Starting the path toward a healthier lifestyle can be confusing, but most health experts agree it doesn’t start with a sip of weight loss tea.

It doesn’t take but a few scrolls on Instagram to find a social media personality advertising Flat Tummy Tea, SkinnyMint or Bootea products. The appeal is in the promise of a “thin” or healthy lifestyle. When making lifestyle changes to lose weight, it would be wise to avoid these products.

Justine Magallanez, dining services assistant director and registered dietitian nutritionist, said most people’s bodies naturally detox themselves through perspiration and urination. Unless you have a rare condition, supplemental detox products are not necessary.

Weight loss supplements often recommend pairing the product with diet and exercise, which is where most of the weight loss comes from, Magallanez said.

According to the Food and Drug Administration, many popular “teatox” programs come in pairs. One blend for a daytime boost, which often contains caffeine, and the other for a night time “cleanse” with senna root or leaf. Senna is an FDA-approved laxative used to treat constipation.

A “natural” tea will rest easier on the conscience than a weight loss pill for many modern consumers, Magallanez said. This is because of changing attitudes toward chemical ingredients in food.

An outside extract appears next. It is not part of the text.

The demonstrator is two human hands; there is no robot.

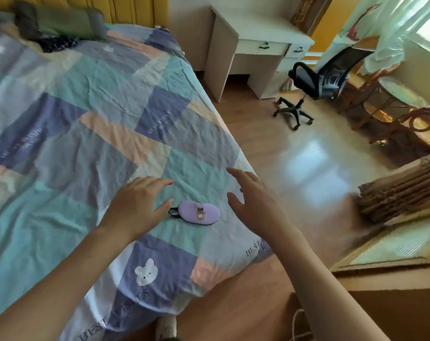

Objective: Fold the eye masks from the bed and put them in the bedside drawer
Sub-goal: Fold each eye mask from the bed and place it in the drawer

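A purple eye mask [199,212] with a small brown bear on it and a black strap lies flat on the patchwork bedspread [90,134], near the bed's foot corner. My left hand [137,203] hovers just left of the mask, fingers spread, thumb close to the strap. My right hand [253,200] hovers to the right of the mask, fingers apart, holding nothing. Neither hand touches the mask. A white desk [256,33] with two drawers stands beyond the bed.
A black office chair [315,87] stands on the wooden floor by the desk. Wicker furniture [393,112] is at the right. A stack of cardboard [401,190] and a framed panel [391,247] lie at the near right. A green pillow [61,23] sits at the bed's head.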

Registered dietitian Antonio Miranda said the natural labels often attached to these products act as a Trojan horse for companies trying to sell their weight loss supplements.

“People are confusing detoxing and equating it to future weight loss,” Miranda said.

The marketing strategy of modern supplement teas also heavily involves social media.

It’s important to remember that celebrities who promote dietary supplements on Instagram most likely earned their physiques via expensive diets and personal trainers, Miranda said.

Charlotte Markey, Rutgers University psychology professor, examines issues of media influence on body image in her research.

Individuals dissatisfied with their bodies are more susceptible to influence from social media. When looking into diet plans or products that offer quick solutions, it is best to assume they do not work, she said.

When scrolling through her timeline, kinesiology senior Kirsten Manns does not give attention to nutritional claims or products that sound too good to be true. This practice is recommended by Magallanez and Miranda.

“There’s no secret to nutrition and in weight loss, but everyone is looking for [it],” Miranda said. “You got to invest some part of your life to keeping yourself healthy.”

The ability to alter images is pretty accessible nowadays, meaning you never know what photos on Instagram are fake, Manns said.

“When it comes to body image, just know that it’s not real,”Manns said. “Don’t fall for the trap.”

The general public is often trying to find an easy shortcut to weight loss or a healthy lifestyle, but ultimately those are a choice, Magallanez said. Changes in diet or exercise will provide the best results.